> DIRECTIONS
In the listing that follows, how many lines hold the string "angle"? Answer with the number only.

> DATA PROVIDED
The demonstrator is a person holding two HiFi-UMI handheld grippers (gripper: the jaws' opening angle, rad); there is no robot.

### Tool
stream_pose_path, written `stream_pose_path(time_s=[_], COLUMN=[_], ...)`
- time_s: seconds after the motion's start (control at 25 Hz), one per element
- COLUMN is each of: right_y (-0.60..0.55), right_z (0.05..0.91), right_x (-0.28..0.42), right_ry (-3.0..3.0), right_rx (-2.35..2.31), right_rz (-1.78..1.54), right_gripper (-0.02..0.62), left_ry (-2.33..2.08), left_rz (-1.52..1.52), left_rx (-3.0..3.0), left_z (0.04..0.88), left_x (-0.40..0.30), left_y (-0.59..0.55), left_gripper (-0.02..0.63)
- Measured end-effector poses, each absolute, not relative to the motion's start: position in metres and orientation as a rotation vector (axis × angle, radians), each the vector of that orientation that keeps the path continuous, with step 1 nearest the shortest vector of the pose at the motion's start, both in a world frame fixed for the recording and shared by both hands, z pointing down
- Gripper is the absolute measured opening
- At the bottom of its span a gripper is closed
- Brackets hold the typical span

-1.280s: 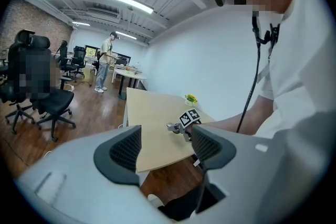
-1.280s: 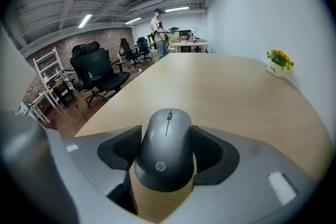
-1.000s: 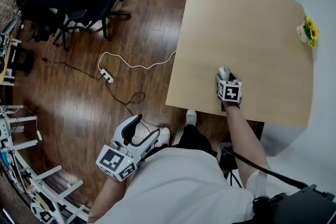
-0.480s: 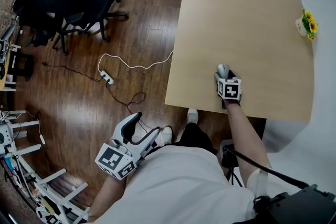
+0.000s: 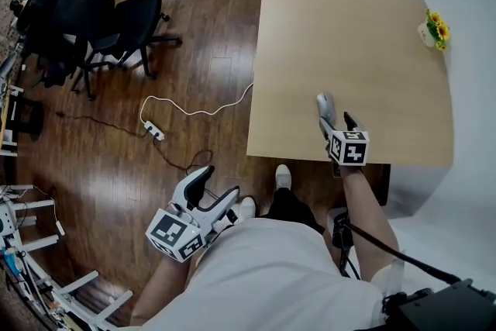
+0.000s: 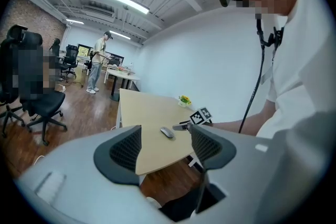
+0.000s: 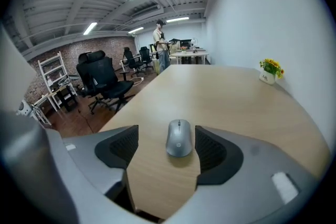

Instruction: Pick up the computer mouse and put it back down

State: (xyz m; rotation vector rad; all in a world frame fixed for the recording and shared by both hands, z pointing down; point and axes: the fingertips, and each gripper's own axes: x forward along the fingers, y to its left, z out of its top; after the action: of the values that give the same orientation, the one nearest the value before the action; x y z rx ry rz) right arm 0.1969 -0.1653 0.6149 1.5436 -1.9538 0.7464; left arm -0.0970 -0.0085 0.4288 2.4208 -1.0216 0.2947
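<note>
A grey computer mouse (image 5: pixel 322 101) lies flat on the light wooden table (image 5: pixel 349 27), near its front edge. My right gripper (image 5: pixel 335 120) stands open just behind it. In the right gripper view the mouse (image 7: pixel 179 138) sits between the two dark pads with a gap on each side, touching neither. My left gripper (image 5: pixel 213 184) hangs open and empty beside the person's hip, over the wooden floor. The left gripper view looks across at the mouse (image 6: pixel 167 132) and the right gripper's marker cube (image 6: pixel 200 115).
A small pot of yellow flowers (image 5: pixel 432 29) stands at the table's far right. Black office chairs (image 5: pixel 101 19) and a white power strip with cable (image 5: pixel 153 132) are on the floor to the left. A person (image 7: pixel 160 47) stands far off by other desks.
My right gripper has drawn back toward the table's front edge, so more of the mouse shows ahead of it. The mouse stays on the table. The left gripper has barely moved.
</note>
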Motion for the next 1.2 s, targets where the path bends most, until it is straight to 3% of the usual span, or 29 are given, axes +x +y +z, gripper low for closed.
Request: stream_pose_path(time_s=[0.44,1.2], right_y=[-0.017,0.078], right_z=[0.438,0.401], right_x=[0.156,0.116], right_ry=[-2.112,-2.165], right_rx=[1.613,1.676], right_rz=[0.603,0.638], right_gripper=[0.368,0.36], left_ry=[-0.858,-0.763], left_rz=[0.249,0.242], left_rx=[2.531,2.626], left_z=[0.421,0.408], left_x=[-0.114,-0.126], left_y=[0.018,0.065], left_gripper=[0.275,0.275])
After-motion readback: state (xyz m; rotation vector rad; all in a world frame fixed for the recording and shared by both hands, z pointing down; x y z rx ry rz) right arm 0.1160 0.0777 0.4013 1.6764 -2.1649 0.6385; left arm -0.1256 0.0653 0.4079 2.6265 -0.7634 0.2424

> RESPONSE BOX
2